Mar. 15, 2008 8:17 pm
In recent days, though, the memory of the hurts came back a bit as the City Council approved spending $395,000 to replace piping and the concrete floor in the hockey arena. The contractor also can qualify for up to $20,000 more if he meets a target date this summer for construction completion.
Several comments reached City Hall seeking to find someone to blame for the need to fix the floor – the arena's second sheet of ice does not need repaired – just eight years after it was installed.
Dave Elgin, the city's director of public works, points out that warranties extending out eight years don't exist, and, in fact, for the specialized piping work at ice arenas, warranties typically run a year, he says he has learned. The city has insisted on a 4-year warranty on the new piping and concrete floor, he notes.
Elgin, though, reminds people about the uncommon way in which the city's Ice Arena was built. A guy with a hockey team approached the city, at the ready to move his team here if only the city could put him in a new arena within a year. The City Council took him up on the offer, a move which necessitated setting aside the usual planning, design
and bidding process. Instead, the city used a “design-built” approach with a hand-selected contractor. The design was crafted even as construction began.
All of this brought surprise costs along the way, which drove the projected bill for the building up by a few million dollars. Additionally, the arena opened for the city's RoughRiders hockey team in January 2000 on a temporary floor. At the end of the first season, refrigerant pipes embedded in sand were dug up, retrofitted and placed in a new concrete floor.
Scott Schoenike, the executive director of that company that manages the city's U.S. Cellular Center, Paramount Theatre and Ice Arena, has reported that connectors in the piping have failed since the retrofit, resulting in flaws now in the hockey arena's ice.
The first two lease holders, including the original owner of the RoughRiders, since have moved on, with the city left with responsibility to hire its own manager for the building.
Even so, Schoenike argues that the arena is an ongoing asset -- a must community asset for any city trying to broaden its shoulders.
In truth, the arena came to be in a flurry because of us and because of a recurring need for Cedar Rapids and hundreds of other cities to want to be what they are and more. That's why cities have Chambers of Commerce, isn't it.
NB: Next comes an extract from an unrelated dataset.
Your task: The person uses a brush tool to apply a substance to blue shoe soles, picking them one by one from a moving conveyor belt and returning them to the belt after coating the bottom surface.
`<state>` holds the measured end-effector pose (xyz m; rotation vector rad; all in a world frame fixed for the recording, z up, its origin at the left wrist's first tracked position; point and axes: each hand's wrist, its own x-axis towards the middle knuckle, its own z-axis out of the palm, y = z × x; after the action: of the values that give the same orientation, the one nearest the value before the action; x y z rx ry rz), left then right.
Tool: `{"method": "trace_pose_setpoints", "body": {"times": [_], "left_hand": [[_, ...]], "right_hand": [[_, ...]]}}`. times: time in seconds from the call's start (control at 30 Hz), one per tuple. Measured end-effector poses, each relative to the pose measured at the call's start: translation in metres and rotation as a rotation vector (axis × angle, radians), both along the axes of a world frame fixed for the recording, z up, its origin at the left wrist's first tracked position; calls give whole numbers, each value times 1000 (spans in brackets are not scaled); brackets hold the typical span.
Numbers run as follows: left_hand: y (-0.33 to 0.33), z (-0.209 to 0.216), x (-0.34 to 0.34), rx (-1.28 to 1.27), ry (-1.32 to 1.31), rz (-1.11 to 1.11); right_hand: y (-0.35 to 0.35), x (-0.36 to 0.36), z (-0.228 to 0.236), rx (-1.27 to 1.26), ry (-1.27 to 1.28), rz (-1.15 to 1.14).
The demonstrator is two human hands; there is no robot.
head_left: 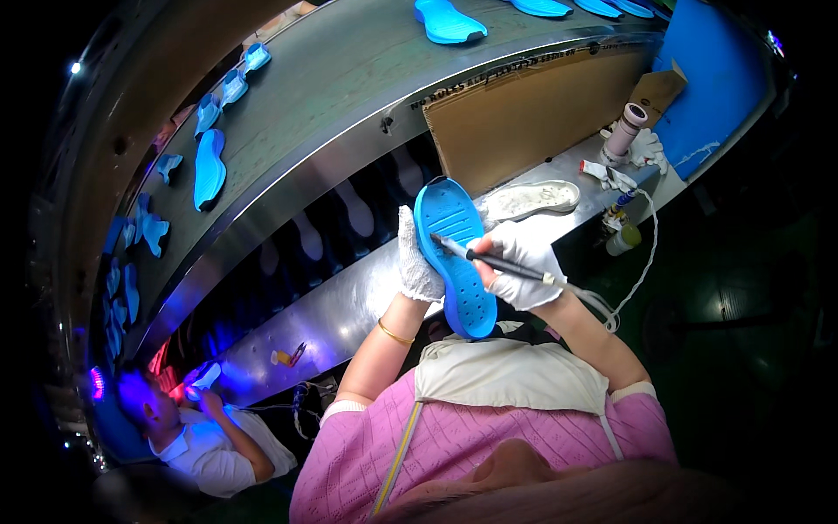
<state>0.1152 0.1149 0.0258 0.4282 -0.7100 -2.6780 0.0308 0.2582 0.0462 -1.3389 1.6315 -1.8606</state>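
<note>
In front of me my left hand [418, 264], in a white knit glove, grips a blue shoe sole [456, 284] along its left edge. The sole stands nearly lengthwise before me; ridges cross its far part and small holes dot its near part. My right hand [521, 265], in a white glove with some fingertips bare, is closed around a dark-handled brush [509, 265]. The brush's dark tip touches the inner face of the sole, below the ridges. A pale hose [596, 303] runs from the brush's back end.
Behind the metal bench [349, 307] runs a conveyor belt [323, 87] carrying several blue soles. A white sole [534, 201], a pink flask [625, 134], gloves [608, 175] and a cardboard sheet [532, 113] are at the right. A co-worker [214, 445] holds a sole at lower left.
</note>
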Motion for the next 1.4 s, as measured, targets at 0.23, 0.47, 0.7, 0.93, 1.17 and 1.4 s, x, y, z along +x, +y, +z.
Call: {"method": "trace_pose_setpoints", "body": {"times": [0.23,0.47,0.7,0.93,1.17,1.4], "left_hand": [[11,-17,25,12,148,-293],[19,-31,25,-122,-12,-211],[7,-19,-1,35,239,0],[-3,8,-6,5,502,91],[-17,15,-1,-91,598,14],[-28,19,6,-384,357,-130]], "right_hand": [[28,-3,-12,130,-344,158],[30,5,-20,39,-415,253],[16,10,-6,-9,10,102],[16,9,0,35,-398,144],[17,3,-6,63,-857,378],[13,-8,-8,275,-214,233]]}}
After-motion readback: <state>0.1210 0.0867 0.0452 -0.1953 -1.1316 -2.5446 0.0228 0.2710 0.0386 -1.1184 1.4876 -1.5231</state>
The offer of a new attraction, a hockey team in a new arena, was a community resume-builder that no city Cedar Rapids' size would have let go by the way.
Schoenike makes a compelling argument when he points to the dozens of adult amateur hockey teams, among others, that use the arena, often playing games deep into winter evenings. Some of those teams are comprised of professional employees of the city's major employers, employees who have been recruited to work in the city from places where playing hockey as kids is as common as ice freezing early and hard on outdoor ponds in winter. The adult amateurs have their kids playing at the arena now, too.
Fixing the floor is being paid from revenue derived from the local tax on hotel and motel stays, Schoenike notes.